What to work on =>
Return all the data, word for word.
===== Data extract
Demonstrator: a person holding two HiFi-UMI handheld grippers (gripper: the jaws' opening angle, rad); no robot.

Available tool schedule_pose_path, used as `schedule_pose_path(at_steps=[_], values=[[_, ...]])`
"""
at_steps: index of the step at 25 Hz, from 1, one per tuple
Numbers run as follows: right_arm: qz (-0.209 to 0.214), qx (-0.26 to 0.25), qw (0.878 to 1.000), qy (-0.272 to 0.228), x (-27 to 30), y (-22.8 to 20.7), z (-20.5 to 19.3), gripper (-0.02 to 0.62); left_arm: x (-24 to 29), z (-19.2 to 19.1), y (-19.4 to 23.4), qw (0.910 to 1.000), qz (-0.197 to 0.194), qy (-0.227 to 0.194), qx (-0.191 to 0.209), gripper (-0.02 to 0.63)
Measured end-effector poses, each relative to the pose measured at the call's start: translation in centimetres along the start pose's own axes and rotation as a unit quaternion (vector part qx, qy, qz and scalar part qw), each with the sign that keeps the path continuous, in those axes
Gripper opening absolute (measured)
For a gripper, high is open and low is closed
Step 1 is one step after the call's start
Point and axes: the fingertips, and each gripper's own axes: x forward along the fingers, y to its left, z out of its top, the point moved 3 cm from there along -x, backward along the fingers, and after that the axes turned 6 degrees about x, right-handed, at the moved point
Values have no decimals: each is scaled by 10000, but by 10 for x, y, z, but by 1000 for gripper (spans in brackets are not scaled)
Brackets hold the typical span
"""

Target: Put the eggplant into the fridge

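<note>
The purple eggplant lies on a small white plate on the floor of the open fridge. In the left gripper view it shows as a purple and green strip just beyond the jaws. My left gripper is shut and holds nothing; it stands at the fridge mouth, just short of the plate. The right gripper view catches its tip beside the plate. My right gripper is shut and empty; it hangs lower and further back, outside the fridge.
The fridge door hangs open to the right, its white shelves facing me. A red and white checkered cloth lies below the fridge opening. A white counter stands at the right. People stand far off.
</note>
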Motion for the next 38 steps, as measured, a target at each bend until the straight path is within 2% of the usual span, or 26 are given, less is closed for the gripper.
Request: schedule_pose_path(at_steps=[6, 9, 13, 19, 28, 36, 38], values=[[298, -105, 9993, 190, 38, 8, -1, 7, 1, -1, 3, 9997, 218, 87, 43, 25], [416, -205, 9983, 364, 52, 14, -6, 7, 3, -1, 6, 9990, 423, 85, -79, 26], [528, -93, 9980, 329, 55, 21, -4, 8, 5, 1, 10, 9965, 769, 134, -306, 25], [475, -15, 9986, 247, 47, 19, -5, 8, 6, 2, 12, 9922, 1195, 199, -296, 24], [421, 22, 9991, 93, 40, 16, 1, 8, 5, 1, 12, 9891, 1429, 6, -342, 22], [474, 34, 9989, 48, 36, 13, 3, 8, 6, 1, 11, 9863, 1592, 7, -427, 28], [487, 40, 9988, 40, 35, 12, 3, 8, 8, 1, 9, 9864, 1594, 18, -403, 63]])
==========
Answer area =>
Demonstrator: a person holding two HiFi-UMI handheld grippers (gripper: the jaws' opening angle, rad); no robot.

Available tool schedule_pose_path, used as `schedule_pose_path(at_steps=[_], values=[[_, ...]])`
"""
at_steps: index of the step at 25 Hz, from 1, one per tuple
Numbers run as follows: right_arm: qz (-0.209 to 0.214), qx (-0.26 to 0.25), qw (0.878 to 1.000), qy (-0.272 to 0.228), x (-27 to 30), y (-22.8 to 20.7), z (-20.5 to 19.3), gripper (-0.02 to 0.62); left_arm: x (-24 to 29), z (-19.2 to 19.1), y (-19.4 to 23.4), qw (0.910 to 1.000), qz (-0.197 to 0.194), qy (-0.227 to 0.194), qx (-0.191 to 0.209), gripper (-0.02 to 0.63)
Measured end-effector poses, each relative to the pose measured at the call's start: translation in centimetres along the start pose's own axes and rotation as a unit quaternion (vector part qx, qy, qz and scalar part qw), each with the sign that keeps the path continuous, in those axes
Gripper opening absolute (measured)
For a gripper, high is open and low is closed
Step 1 is one step after the call's start
Point and axes: the fingertips, and each gripper's own axes: x forward along the fingers, y to its left, z out of its top, the point moved 3 cm from there along -x, backward along the fingers, and after that the axes turned 6 degrees about x, right-handed, at the moved point
Values have no decimals: each is scaled by 10000, but by 10 for x, y, z, but by 1000 for gripper (spans in brackets are not scaled)
Brackets hold the typical span
"""

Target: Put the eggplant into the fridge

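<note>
The purple eggplant lies on a small white plate on the floor of the open fridge. In the left gripper view it shows as a purple and green strip just beyond the jaws. My left gripper is shut and holds nothing; it stands at the fridge mouth, just short of the plate. The right gripper view catches its tip beside the plate. My right gripper is shut and empty; it hangs lower and further back, outside the fridge.
The fridge door hangs open to the right, its white shelves facing me. A red and white checkered cloth lies below the fridge opening. A white counter stands at the right. People stand far off.
</note>
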Motion for the next 38 steps, as measured, a target at each bend until the straight path is within 2% of the usual span, or 26 are given, less is closed for the gripper.
Request: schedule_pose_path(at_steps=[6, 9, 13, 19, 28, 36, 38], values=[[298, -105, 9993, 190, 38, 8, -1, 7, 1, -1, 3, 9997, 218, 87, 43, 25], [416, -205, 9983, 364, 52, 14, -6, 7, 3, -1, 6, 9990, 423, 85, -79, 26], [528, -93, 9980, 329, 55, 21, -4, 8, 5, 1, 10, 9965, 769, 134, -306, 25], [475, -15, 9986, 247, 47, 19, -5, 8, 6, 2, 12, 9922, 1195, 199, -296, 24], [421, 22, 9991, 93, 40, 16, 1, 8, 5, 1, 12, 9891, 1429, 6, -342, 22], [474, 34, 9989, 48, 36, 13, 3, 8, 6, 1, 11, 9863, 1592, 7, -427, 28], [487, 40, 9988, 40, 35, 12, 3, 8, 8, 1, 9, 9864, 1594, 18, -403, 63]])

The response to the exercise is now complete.